Exercise aim: Below are the records; copy exactly the lines from the first through the one containing "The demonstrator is", both included, and leave out the pictures.

Start of Excerpted records

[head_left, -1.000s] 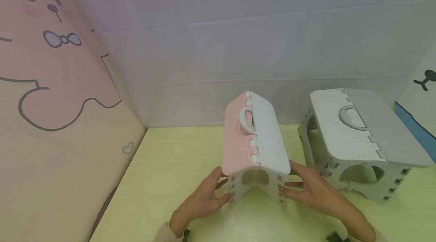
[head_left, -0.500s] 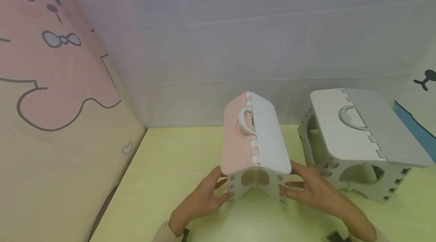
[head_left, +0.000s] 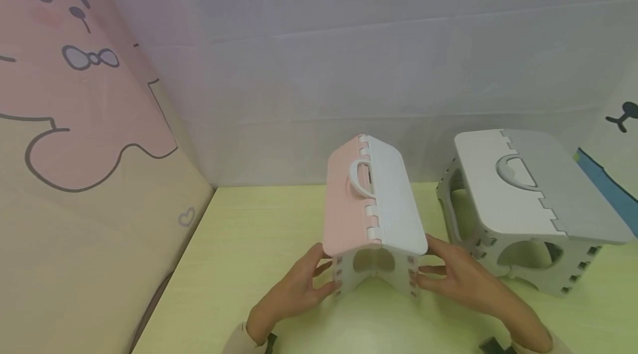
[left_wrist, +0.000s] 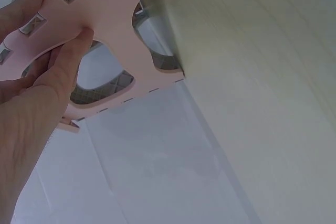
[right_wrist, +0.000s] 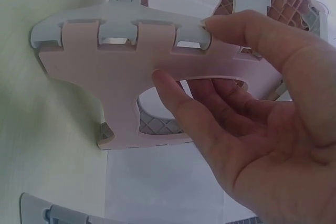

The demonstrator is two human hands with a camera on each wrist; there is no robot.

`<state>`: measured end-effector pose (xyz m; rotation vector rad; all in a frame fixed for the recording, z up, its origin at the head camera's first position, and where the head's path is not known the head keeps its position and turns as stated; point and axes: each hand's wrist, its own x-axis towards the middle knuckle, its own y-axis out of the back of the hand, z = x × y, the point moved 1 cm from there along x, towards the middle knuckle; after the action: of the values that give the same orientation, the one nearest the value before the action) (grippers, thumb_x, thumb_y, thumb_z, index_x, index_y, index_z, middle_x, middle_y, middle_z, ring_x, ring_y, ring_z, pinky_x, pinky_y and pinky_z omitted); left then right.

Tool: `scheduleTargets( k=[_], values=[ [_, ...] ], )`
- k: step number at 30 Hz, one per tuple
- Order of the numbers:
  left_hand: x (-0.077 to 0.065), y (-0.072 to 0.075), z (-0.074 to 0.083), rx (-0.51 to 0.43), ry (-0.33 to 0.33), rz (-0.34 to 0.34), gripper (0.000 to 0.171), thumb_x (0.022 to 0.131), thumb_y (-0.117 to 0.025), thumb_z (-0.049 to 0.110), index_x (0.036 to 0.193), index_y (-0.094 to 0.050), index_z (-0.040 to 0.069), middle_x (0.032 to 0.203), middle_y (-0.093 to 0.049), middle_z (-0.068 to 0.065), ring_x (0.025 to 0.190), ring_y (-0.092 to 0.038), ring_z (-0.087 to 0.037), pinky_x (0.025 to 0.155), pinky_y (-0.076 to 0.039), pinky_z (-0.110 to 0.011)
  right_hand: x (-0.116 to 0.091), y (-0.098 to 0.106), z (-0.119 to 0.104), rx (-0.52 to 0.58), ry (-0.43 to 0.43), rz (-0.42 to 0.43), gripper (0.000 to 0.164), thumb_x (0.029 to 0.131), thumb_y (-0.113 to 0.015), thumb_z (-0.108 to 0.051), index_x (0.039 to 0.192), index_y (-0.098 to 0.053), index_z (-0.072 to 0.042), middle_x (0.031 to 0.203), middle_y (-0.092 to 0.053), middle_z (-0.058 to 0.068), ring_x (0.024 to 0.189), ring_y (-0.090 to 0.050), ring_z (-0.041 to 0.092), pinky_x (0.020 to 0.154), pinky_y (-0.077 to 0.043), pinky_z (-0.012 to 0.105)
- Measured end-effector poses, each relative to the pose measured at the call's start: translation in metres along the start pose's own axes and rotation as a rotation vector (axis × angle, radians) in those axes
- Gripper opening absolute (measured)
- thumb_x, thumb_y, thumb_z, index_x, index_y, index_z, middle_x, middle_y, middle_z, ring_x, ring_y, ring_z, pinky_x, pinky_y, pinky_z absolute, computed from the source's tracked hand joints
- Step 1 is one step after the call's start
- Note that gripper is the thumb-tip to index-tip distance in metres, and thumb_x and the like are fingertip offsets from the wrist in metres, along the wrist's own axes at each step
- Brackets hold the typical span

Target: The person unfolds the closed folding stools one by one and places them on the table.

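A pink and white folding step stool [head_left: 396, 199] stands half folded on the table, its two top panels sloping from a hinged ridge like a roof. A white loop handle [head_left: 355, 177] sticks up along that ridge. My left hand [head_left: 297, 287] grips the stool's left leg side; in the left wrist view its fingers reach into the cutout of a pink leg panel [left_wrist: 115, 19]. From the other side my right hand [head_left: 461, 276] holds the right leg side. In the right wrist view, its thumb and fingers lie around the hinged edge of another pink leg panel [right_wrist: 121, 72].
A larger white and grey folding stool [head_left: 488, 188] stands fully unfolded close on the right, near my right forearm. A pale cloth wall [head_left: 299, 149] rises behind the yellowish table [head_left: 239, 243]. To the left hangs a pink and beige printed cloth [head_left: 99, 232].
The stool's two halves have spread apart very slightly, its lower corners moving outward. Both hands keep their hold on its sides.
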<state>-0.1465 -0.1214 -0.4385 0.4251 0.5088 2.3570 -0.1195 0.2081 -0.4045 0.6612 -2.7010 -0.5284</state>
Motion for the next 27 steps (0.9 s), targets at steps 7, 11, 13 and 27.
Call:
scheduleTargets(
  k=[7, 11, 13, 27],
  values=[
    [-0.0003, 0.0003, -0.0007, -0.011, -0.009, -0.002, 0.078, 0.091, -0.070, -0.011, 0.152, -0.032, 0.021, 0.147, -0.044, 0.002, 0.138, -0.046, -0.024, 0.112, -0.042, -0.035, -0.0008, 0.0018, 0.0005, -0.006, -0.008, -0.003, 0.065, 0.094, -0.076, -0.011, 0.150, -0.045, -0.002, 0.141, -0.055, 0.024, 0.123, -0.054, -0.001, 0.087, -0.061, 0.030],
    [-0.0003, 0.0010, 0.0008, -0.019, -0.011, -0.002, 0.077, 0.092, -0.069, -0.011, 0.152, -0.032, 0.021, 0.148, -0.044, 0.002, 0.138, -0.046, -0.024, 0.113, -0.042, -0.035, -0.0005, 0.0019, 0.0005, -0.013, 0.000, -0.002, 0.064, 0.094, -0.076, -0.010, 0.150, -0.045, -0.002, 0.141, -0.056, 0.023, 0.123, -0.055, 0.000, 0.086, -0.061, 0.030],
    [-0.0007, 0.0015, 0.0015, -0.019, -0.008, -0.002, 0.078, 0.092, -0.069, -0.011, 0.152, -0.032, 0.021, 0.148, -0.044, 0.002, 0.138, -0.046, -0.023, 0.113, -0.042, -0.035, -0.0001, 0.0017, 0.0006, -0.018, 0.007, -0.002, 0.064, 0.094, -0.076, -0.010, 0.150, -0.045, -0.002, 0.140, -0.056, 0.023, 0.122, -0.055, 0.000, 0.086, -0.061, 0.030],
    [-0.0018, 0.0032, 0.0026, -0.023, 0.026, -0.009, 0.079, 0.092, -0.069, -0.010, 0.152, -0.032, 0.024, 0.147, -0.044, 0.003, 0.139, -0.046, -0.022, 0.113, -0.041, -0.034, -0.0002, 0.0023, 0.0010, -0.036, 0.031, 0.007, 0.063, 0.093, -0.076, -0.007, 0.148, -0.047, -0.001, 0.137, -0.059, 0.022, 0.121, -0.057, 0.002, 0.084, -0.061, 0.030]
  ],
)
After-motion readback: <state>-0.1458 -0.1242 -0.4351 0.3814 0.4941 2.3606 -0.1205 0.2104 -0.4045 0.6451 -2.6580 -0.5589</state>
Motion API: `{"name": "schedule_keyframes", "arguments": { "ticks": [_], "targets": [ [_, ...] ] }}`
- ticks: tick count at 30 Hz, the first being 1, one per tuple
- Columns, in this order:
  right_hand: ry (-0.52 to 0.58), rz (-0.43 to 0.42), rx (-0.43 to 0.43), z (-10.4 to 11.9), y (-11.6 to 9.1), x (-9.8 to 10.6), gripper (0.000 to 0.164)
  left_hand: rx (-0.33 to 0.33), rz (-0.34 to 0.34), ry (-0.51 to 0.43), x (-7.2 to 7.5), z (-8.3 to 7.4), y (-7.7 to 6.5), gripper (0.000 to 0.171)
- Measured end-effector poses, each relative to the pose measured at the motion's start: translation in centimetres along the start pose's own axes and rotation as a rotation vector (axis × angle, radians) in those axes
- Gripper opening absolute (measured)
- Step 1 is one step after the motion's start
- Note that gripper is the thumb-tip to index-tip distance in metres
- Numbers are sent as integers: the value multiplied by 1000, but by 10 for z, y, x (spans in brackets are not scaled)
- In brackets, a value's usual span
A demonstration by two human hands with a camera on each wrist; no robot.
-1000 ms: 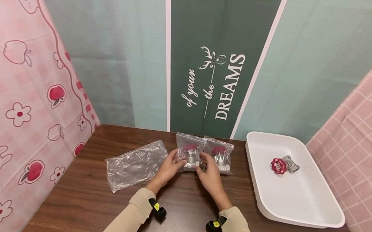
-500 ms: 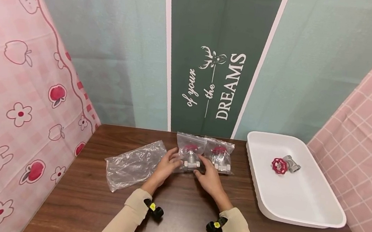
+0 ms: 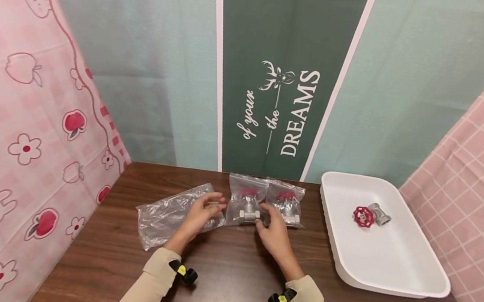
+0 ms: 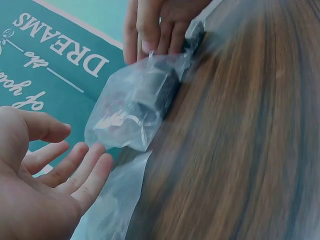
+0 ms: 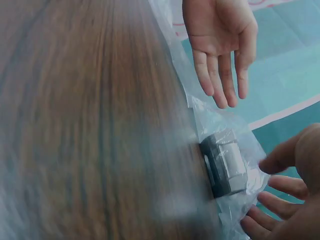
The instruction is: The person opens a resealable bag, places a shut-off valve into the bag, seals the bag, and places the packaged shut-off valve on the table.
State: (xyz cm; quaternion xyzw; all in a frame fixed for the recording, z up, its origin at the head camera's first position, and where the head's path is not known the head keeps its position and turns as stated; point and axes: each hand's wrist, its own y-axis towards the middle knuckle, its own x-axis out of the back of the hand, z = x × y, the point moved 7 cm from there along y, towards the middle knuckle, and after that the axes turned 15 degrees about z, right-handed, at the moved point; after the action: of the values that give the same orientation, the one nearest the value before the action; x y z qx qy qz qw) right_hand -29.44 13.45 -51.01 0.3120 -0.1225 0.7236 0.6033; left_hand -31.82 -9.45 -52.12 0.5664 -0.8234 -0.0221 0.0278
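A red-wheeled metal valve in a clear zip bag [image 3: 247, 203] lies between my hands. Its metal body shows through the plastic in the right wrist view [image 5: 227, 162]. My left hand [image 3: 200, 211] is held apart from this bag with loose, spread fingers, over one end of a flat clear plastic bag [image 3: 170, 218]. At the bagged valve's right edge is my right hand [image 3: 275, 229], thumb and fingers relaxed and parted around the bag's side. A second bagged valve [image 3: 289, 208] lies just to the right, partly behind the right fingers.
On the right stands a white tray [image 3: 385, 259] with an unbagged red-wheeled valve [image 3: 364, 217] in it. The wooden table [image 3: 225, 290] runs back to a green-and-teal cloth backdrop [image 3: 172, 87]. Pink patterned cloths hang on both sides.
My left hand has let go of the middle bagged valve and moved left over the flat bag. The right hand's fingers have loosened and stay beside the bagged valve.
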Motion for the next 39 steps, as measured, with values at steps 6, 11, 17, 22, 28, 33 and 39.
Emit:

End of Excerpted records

Exercise solution:
[head_left, -1.000s] 
[head_left, -0.500s] 
[head_left, +0.000s] 
[left_wrist, +0.000s] 
[right_wrist, +0.000s] 

The demonstrator is two human hands with a camera on each wrist; there is no robot.

The exercise was answered in full.